Giulia Accardi, reginetta Curvy eliminata a Miss Italia 2015: “Il concorso mi ha deluso”

Quando è iniziata la sua avventura a Miss Italia 2015, Giulia Accardi era felice. Credeva che questa sarebbe potuta essere la svolta della sua carriera di modella e che a indossare la fascia Miss Curvy, la categoria plus size dello storico concorso, sarebbe stata una donna formosa. Anzi, quando da 11 le concorrenti “morbide” erano rimaste solo in 3 (ovvero lei, Verdiana Vitti e Vincenza Botti) era convinta che il passo dal conquistare la fascia nazionale fosse breve: lei era l’unica a vestire una taglia “abbondante”, la 44. Ma le cose sono andate diversamente: alle prefinali di Jesolo è passata solo Vincenza Botti, una taglia 40. E sarà lei a rappresentare le bellezze curvy italiche alle finali del 20 settembre trasmesse in diretta su La7.

Giulia, come sono andate le cose esattamente?
Proprio come ho scritto su Facebook: a passare il turno è stata Enza (la Botti appunto, ndr.) e probabilmente sarà lei a indossare la fascia di Miss Curvy.

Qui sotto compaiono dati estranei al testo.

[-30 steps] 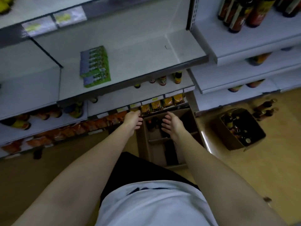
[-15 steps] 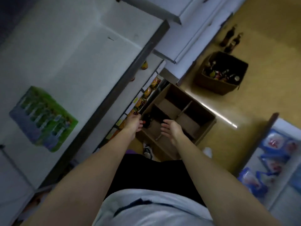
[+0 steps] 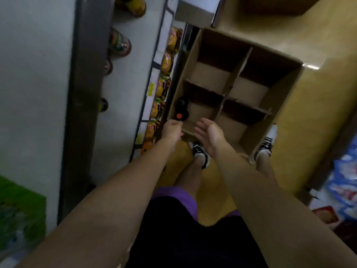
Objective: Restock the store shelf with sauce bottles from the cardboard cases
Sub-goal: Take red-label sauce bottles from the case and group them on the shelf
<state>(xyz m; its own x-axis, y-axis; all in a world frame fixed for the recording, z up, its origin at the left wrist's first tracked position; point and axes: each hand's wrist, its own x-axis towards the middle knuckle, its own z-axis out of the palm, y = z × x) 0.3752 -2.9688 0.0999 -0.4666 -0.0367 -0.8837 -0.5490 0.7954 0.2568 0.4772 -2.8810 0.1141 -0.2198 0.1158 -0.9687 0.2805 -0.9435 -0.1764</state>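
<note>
While both arms reach down over the open brown cardboard case (image 3: 278, 105) on the floor, the left hand (image 3: 172, 129) sits at its near-left corner with fingers curled, right beside the red-capped dark sauce bottle (image 3: 180, 115); whether it grips the bottle cannot be told. A second dark bottle (image 3: 182, 103) stands just behind, in the same divider cell. The right hand (image 3: 209, 132) hovers above the case, fingers straight and spread apart, holding nothing. Yellow snack packets (image 3: 166, 61) line the white store shelf (image 3: 123, 89) at the left.

L hand (image 3: 172, 130) curled, R hand (image 3: 209, 133) open
</note>
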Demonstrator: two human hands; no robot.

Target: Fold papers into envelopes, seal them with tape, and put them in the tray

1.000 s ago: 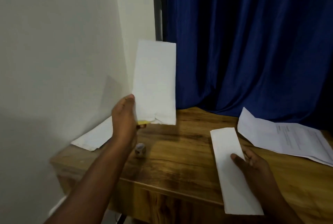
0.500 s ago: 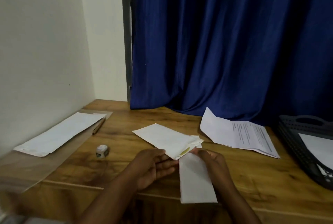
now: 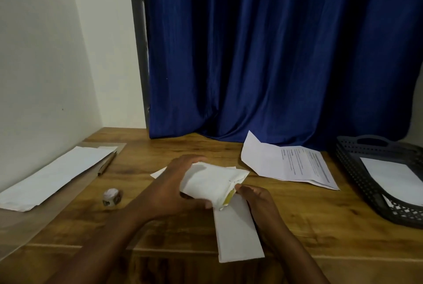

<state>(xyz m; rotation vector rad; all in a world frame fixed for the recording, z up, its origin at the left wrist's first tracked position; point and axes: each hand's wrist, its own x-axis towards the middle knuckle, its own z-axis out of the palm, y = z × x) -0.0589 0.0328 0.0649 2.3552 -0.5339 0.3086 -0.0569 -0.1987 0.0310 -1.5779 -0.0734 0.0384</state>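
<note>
Over the desk, the left hand curls round a light, floppy envelope while the right hand pinches its open end (best held by the stiffer edges), the folded paper lying beneath.

Left hand gripping a white envelope over the wooden table, right hand pinching its open end. Folded paper lying underneath. Dark tray off right, tape roll left.
</note>
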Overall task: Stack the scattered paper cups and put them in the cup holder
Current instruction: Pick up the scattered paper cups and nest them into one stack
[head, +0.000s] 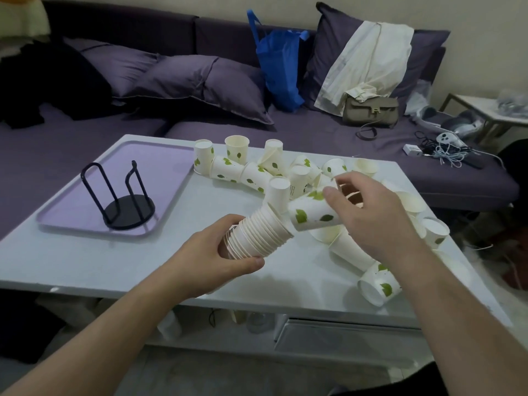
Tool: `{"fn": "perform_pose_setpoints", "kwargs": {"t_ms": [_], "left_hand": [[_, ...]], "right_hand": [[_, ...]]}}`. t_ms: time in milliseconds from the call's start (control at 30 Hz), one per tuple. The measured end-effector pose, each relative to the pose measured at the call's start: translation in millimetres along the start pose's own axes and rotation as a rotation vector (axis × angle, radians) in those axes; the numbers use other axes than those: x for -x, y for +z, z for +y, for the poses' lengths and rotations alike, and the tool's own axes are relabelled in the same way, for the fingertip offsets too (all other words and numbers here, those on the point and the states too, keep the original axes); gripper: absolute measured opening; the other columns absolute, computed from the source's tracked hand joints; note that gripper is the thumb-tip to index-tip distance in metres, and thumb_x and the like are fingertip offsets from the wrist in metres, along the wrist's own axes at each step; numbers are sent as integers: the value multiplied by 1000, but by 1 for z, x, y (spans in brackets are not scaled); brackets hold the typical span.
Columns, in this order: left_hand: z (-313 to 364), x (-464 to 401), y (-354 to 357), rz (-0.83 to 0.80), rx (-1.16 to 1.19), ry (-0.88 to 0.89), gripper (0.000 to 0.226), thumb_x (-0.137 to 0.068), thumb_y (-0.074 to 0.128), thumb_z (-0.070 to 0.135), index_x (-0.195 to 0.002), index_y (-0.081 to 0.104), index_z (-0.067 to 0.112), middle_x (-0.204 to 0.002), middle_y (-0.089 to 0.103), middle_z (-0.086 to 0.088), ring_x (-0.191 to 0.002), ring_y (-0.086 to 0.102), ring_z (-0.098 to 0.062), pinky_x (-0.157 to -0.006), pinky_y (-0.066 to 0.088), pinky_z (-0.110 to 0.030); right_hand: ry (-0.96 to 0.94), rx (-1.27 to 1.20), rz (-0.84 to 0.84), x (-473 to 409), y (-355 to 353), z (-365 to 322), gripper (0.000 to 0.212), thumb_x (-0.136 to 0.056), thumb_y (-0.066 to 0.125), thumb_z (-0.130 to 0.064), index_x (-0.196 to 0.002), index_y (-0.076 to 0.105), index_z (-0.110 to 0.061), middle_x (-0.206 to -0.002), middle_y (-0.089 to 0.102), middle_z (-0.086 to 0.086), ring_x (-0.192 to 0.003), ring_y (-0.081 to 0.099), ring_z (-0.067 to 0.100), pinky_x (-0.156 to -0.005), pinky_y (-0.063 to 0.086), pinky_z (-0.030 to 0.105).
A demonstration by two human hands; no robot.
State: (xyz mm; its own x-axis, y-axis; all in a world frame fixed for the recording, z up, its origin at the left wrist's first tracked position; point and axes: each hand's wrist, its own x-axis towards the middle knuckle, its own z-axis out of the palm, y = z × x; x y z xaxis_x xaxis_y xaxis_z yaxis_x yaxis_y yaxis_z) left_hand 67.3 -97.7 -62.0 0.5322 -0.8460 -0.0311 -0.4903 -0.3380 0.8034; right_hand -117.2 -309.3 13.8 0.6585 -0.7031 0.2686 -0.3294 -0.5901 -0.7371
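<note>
Behind a white table (85,261), a purple sofa (314,132) is seen. A tilted stack of cups (257,234) is gripped by the left hand (217,252); a single cup (313,212) is pinched by the right hand (380,218). The cup holder (125,201) stands apart on a tray (71,221).

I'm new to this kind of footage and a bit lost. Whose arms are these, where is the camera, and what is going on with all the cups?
There is no machine here. A person wears a wide-angle camera on the head, so you look down along their own arms. The left hand grips a nested stack of white paper cups, held tilted. The right hand holds one white leaf-printed paper cup beside the stack's end. More loose cups lie scattered on the pale low table. The black wire cup holder stands empty on a lilac tray.
</note>
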Motion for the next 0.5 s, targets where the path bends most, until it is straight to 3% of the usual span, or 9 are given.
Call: {"fn": "perform_pose_setpoints", "kwargs": {"t_ms": [167,333,433,500], "left_hand": [[3,-2,7,-15,-37,9,67,-81,88,53,-137,52,46,-116,68,17,-102,71,-12,-84,64,-27],[4,-1,7,-27,-48,22,67,-81,87,56,-137,52,46,-116,67,18,-102,71,-11,-86,65,-29],[5,0,7,-29,-56,25,66,-82,87,55,-137,52,45,-116,66,18,-101,70,-12,-85,65,-28],[6,0,7,-20,-55,26,65,-83,86,56,-136,52,46,-114,67,18,-100,70,-11,-84,64,-26]], "right_hand": [[-41,-133,-128,2,23,3,7,-105,62,-41,-109,67,-37,-106,70,-12,-97,65,7,-81,51,24],[-41,-111,-210,3,45,1,30,-96,54,-55,-109,69,-33,-106,69,-9,-98,64,11,-84,53,35],[-54,-142,-256,7,56,-1,28,-106,53,-47,-116,69,-27,-112,67,-3,-102,61,11,-95,54,42],[-44,-139,-319,8,62,-2,33,-110,49,-46,-132,63,-26,-126,62,-4,-117,56,8,-107,47,39]]}}
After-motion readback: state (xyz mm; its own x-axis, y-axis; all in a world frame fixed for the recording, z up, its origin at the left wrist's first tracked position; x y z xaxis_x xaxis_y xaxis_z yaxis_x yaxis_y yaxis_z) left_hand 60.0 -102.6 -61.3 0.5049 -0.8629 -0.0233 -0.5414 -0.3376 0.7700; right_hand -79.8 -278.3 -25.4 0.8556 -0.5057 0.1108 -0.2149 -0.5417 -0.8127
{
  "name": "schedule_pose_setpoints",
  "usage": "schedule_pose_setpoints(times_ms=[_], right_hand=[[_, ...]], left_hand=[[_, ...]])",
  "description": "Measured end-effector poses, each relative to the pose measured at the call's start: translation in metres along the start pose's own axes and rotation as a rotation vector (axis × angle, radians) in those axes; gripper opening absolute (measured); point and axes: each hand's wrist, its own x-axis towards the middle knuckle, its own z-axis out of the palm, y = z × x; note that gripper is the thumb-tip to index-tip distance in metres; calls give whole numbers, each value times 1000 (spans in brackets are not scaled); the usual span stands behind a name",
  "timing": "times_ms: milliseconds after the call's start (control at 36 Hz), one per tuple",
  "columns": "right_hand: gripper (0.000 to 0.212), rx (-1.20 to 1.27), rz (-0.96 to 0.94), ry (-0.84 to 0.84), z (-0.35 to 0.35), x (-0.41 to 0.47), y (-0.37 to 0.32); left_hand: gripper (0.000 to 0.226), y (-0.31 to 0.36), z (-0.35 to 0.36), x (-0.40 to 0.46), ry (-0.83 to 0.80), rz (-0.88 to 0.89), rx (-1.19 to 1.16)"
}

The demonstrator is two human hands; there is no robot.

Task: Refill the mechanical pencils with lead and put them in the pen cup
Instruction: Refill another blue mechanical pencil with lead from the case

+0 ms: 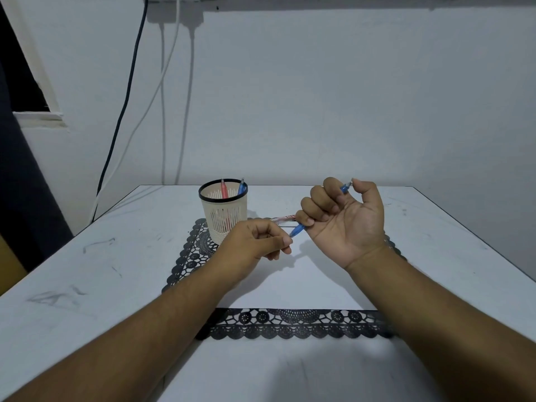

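- I judge I'm mid-refill on a blue mechanical pencil, held in the air just right of the pen cup and nearer to me than it.
- My right hand is turned palm up, fingers curled round the pencil's barrel; one end pokes out past the thumb at the top, the other slopes down toward my left hand.
- My left hand is narrowed to a pinch at the pencil's lower end; whether a lead sits between thumb and forefinger is too small to tell.
- The cup stands on the far left corner of the lace-edged mat and already holds a red pencil and a blue pencil, both upright.
- Another red pencil lies flat on the mat just right of the cup, partly hidden behind my right fingers.
- Next, I think, calls for a steady line-up at that end, then a short carry left to drop the pencil into the cup.
- Both forearms reach in from the near edge of the table.
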Motion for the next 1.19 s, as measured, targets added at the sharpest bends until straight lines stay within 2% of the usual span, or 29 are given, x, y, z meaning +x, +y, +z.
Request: schedule_pose_setpoints(times_ms=[1194], right_hand=[[32, -38, 38, -48, 1, 0, -5]], left_hand=[[6, -1, -1, 1, -25, 26, 69]])
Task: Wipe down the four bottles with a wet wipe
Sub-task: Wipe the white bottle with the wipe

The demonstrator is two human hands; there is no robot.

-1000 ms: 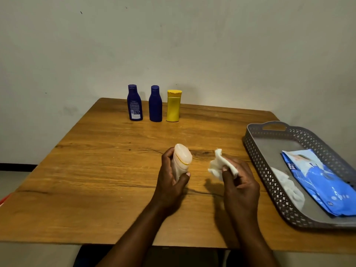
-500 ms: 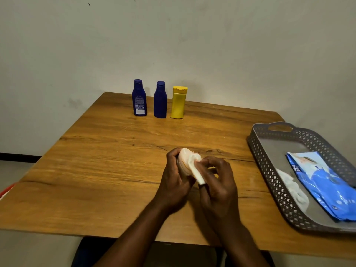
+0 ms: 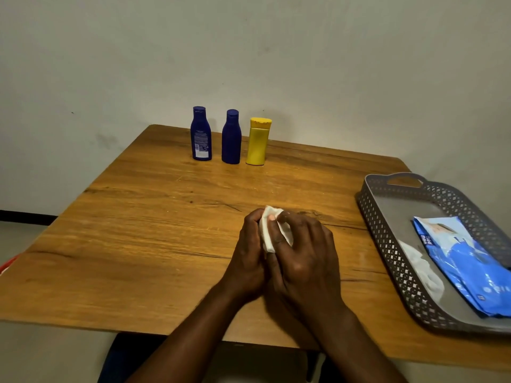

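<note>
Change: since one second ago the right hand point(image 3: 301, 252) has come across with the wet wipe point(image 3: 266, 236) and now covers the pale bottle point(image 3: 272, 217); before, the two hands were apart and the bottle was plain to see.
Left hand point(image 3: 249, 244): its fingers are curled round the pale bottle, which it holds a little above the worktop point(image 3: 154, 230), probably so that every side can be reached.
Right hand: its fingers press the wipe around the bottle, gripping both together.
Pale bottle: almost hidden between the hands (only a small peach patch shows through the wipe).
Wipe: white, soft and creased; it folds closely to the rounded body under it.
Waiting bottles: blue bottle with label point(image 3: 201, 134), plain blue bottle point(image 3: 231, 137) and yellow bottle point(image 3: 258, 141) stand upright in a row at the far edge, near each other; I judge they are kept there out of the way of the hands.
Their shapes: smooth plastic, the blue ones with narrow caps, the yellow one with a wide flat cap.
Tray point(image 3: 387, 217): grey plastic with perforated walls, at the right; it holds the glossy blue wipes pack point(image 3: 470, 264) and a crumpled white wipe point(image 3: 423, 269).
Worktop: wood grain, matt.
</note>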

Anche perché, da quello che ci hanno detto, solo chi è ancora in gara può vincerla. Peccato che Enza porti una 40, forse anche una 38: è magrissima, solo che ha un seno abbondante. Ma non si può definire “curvy” o “morbida”, avrebbe dovuto gareggiare nelle altre categorie.

Ma ti hanno spiegato qualcosa, la giuria ha motivato la sua scelta?
A me nessuno ha detto nulla. Anzi, a dire il vero, nessuno tra i giurati mi ha degnata di molta considerazione. Solo Elisa D’Ospina mi ha fatto un paio di domande, ma nessuna inerente al mondo curvy che stavo rappresentando. Era come se fosse tutto già deciso, se io fossi là per fare numero. Eppure ci avevo creduto: tutti in albergo, tra le ragazze, addirittura lo sponsor Alberto Cacciari facevano il tifo per me, anche perché ero l’unica rimasta in gara a essere realmente formosa, porto un 44. E poi sul sito, alle votazioni online della nostra categoria, avevo ricevuto il massimo dei voti.

Cosa è andato storto secondo te?
Ancora non me lo spiego. Però devo dire che dopo l’eliminazione ho ricevuto un sacco di complimenti e di incoraggiamenti a non mollare e a proseguire la mia carriera di modella. In un certo senso mi sento la vincitrice morale. E poi ci sono state pure offerte di lavoro interessanti, il che non guasta mai. Forse qualcosa di buono ne uscirà lo stesso.

okkkkk

giulia

Un’ultima cosa, rifaresti Miss Italia?
Assolutamente no. Ho conosciuto ragazze che erano anche alla seconda o terza esperienza, ma io non ce la farei. I ritmi sono serratissimi e anche se devo dire che ho imparato tante cose, questo mondo dei concorsi non fa per me. E poi per come sono andate le cose con la categoria che mi illudevo di rappresentare sono stata molto delusa. Meglio concentrarsi sul lavoro ora.